L’invenzione della Nazione nasce dalla Rivoluzione francese. Nel 1793 un evento epocale sconvolge la scena: viene ghigliottinato il re. I sanculotti legittimarono se stessi non in nome di Dio, ma “in nome del popolo sovrano”. Ci si dà una costituzione, cade l’Ancien Régime e con esso la sua monarchia. Fu così che un tricolore rosso, bianco e blu sostituì lo stendardo dei Borboni. L’ideale della grande Nazione francese sarà ereditato in tutta Europa. Una Nazione che si fonda su una volontà generale, espressa in un modo rivoluzionario: il voto. Fino al ’48 in Italia non c’è un’identità nazionale. Arriverà tardi alla sua Unità, cercando di costruire la propria storia. Lo fa con accenni laici, anticlericali. Mezzi del catechismo nazionale: scuola e lingua, insieme alla leva militare. Lo Stato, così, investirà sulla scuola per dare insegnamenti patriottici; la lingua dove c’è si adotta al posto dei dialetti, dove non c’è viene inventata a tavolino (quella italiana altro non è che il fiorentino aureo); la leva militare in sostituzione degli eserciti mercenari: con la leva arriva la guerra, una Nazione sarà sempre contro un’altra. Sciovinismo, razzismo verso l’estraneo, il diverso. Si apre la strada alla nazionalizzazione delle masse.
L’identità nazionale è costruzione culturale per eccellenza data da un patrimonio collettivo fatto di padri fondatori, di eroi, di una lingua, una storia, di monumenti e di tradizioni popolari.
Qual è il “kit di costruzione di una Nazione”, qual è la sua anima? In base a che cosa un popolo può riconoscersi sotto una stessa bandiera? La Nazione somiglia al popolo, è un lungo lascito di uomini e si è formata in modo diverso da come le storie raccontano. Riesce ad essere tale, a vivere, solo quando un pugno di uomini decide di aderire collettivamente a questa funzione. Una sorta di “sistema Ikea” di costruzione delle identità, seguito da un proselitismo che obbliga a sentirsi partecipi del tutto. La Rivoluzione francese ha aperto la strada a questo sentimento, a questo senso di appartenenza. Un’idea da costruire guardando al passato, inventando epopee nazionali, storie di Omeri contemporanei, di un Enea padre d’Italia. Inventando un nuovo genere, il romanzo storico, che riporti le condizioni della società. Attaccandosi al Folclore, la scienza del popolo: un ritorno alla natura e alle origini, il mito dell’innocenza del popolo da conservare e rianimare. Mozart e Verdi inventano un linguaggio popolare, delle tradizioni. La nascita della Nazione si crea a ritroso, si rivive un passato mai avuto.

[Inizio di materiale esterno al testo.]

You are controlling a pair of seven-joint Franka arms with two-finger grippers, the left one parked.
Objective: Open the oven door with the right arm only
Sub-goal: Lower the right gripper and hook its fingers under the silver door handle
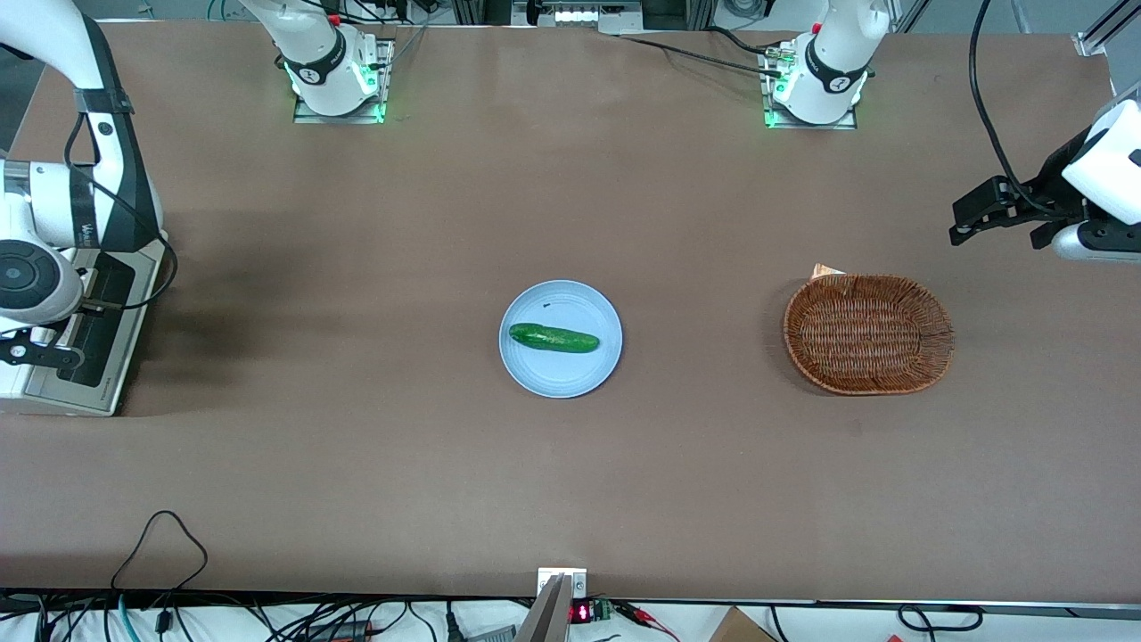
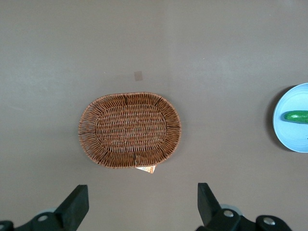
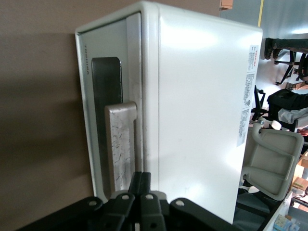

Tutto parte dalla Rivoluzione francese che ha dato alla Nazione una sovranità assoluta ed ha fatto della repubblica la sua sovranità assoluta. Si respirò idea di libertà durante l’assalto alla Bastiglia, la si respirò in tutta Europa e la si respirò da Quarto a Marsala. Una lingua, un inno, una bandiera. Il verde della speranza degli uomini del risorgimento e della nostra macchia mediterranea, il rosso del loro sangue e della carità, il bianco della fede e delle Alpi. Un patrimonio che, seppur inventato e costruito, ormai è parte di noi. Perché un pugno di uomini ha deciso di sentirsi italiani.
Ci ricorda il sangue dei nostri avi, il senso di democrazia. Una Nazione creata non per schierarsi contro un’altra. Una Patria che è Dna, che è cicatrice sulla pelle. Una storia, una terra, una cultura, che ci identifica e circoscrive.
Non si può scappare da essa. Un Paese che ignora il proprio ieri non può essere domani.